(WHAT IS BEING ASKED): Report every line of the records beneath this task that holds the string "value".

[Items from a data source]
■ ■ ■ ■ ■ ■ ■
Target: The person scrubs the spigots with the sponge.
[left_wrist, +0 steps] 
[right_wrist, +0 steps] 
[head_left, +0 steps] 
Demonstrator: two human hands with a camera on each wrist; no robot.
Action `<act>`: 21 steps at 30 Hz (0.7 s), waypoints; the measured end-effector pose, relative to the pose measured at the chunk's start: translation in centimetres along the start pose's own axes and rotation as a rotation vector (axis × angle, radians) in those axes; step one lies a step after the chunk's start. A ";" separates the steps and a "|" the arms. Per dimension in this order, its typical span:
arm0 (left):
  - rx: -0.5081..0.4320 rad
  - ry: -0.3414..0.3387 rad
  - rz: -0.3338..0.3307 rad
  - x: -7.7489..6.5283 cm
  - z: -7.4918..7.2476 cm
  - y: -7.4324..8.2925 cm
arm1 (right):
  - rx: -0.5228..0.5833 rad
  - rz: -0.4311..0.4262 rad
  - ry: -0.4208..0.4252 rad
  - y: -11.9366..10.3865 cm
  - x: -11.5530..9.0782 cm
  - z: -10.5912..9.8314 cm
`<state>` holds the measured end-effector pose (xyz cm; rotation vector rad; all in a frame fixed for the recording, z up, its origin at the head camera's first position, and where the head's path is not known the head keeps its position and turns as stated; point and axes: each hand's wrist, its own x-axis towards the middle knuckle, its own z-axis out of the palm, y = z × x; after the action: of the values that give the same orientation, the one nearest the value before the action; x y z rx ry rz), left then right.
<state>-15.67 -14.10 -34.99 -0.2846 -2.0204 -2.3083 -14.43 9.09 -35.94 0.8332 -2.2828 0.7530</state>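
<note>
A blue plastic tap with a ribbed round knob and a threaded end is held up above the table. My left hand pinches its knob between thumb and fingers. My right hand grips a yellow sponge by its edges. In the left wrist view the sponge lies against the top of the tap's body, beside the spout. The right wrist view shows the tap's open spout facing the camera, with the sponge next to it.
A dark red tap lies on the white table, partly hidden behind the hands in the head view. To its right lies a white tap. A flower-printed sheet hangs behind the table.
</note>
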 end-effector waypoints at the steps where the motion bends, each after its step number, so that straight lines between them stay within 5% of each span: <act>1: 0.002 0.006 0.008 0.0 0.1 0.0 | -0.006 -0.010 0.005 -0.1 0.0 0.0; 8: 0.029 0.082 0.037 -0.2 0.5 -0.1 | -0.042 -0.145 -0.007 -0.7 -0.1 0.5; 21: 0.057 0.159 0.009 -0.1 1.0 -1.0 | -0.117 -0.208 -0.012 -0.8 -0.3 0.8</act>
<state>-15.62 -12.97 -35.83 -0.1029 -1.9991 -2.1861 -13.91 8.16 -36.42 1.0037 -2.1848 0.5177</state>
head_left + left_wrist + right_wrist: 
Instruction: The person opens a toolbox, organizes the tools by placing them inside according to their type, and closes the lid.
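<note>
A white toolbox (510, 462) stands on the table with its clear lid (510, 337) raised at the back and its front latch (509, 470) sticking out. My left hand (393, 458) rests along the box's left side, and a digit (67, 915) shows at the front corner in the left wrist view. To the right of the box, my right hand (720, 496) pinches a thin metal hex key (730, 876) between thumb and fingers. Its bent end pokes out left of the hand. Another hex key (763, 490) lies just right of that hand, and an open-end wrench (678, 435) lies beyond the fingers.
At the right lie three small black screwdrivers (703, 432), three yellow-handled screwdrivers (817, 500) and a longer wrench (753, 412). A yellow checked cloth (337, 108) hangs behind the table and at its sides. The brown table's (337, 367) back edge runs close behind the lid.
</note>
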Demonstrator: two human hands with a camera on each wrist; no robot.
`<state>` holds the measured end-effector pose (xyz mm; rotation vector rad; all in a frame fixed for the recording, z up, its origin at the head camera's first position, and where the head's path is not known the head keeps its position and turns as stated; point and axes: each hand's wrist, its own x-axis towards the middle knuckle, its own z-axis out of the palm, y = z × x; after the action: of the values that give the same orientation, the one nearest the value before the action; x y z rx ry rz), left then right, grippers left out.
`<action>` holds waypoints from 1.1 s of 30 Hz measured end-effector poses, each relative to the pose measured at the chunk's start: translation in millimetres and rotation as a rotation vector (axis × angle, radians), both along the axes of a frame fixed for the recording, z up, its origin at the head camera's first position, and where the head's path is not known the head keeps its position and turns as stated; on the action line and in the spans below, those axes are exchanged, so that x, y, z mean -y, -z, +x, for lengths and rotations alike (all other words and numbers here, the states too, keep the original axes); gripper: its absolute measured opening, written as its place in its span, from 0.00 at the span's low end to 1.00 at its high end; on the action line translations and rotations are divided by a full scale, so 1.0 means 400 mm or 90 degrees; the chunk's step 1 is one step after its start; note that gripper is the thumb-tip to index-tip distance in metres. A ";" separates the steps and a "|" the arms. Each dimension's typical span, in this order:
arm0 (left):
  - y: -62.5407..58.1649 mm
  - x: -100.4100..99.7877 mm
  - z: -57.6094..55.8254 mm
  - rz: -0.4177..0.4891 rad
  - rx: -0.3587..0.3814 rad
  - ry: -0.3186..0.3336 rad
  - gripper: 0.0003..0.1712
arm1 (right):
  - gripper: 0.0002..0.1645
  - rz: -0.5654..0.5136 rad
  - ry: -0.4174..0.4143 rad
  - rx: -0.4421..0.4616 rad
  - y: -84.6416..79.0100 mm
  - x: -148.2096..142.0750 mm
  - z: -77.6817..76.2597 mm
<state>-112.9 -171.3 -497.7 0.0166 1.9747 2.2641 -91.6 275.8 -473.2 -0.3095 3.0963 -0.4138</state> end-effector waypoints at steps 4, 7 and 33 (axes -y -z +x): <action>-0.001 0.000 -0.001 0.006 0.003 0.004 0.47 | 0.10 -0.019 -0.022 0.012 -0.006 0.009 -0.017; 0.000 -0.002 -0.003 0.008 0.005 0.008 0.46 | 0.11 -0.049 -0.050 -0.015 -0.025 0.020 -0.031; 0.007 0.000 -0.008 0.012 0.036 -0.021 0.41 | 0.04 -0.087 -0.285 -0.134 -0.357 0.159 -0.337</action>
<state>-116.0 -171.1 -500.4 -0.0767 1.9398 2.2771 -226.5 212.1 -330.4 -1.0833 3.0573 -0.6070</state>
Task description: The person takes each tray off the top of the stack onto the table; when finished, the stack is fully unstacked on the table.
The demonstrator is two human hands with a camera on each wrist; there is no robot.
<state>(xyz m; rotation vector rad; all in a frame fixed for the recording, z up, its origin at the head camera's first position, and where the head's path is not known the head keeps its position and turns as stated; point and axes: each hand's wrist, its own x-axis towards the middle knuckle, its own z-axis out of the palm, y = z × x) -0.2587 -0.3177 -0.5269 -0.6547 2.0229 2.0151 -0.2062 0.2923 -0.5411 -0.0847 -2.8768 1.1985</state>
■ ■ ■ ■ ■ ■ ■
(WRITTEN ANSWER):
`<state>` holds the measured end-effector pose (xyz cm; rotation vector rad; all in a frame fixed for the recording, z up, its origin at the head camera's first position, and where the head's path is not known the head keeps its position and turns as stated; point and axes: each hand's wrist, its own x-axis towards the middle knuckle, its own z-axis out of the palm, y = z × x; after the action: of the values that give the same orientation, the one nearest the value before the action; x y z rx ry rz), left then right.
`<state>` holds the measured end-effector pose (xyz mm; rotation vector rad; all in a frame fixed for the recording, z up, its origin at the head camera's first position, and where the head's path is not known the head keeps its position and turns as stated; point and axes: each hand's wrist, its own x-axis towards the middle knuckle, its own z-axis out of the palm, y = z × x; after the action: of the values that give the same orientation, the one nearest the value before the action; x y z rx ry rz), left then right, grippers left out.

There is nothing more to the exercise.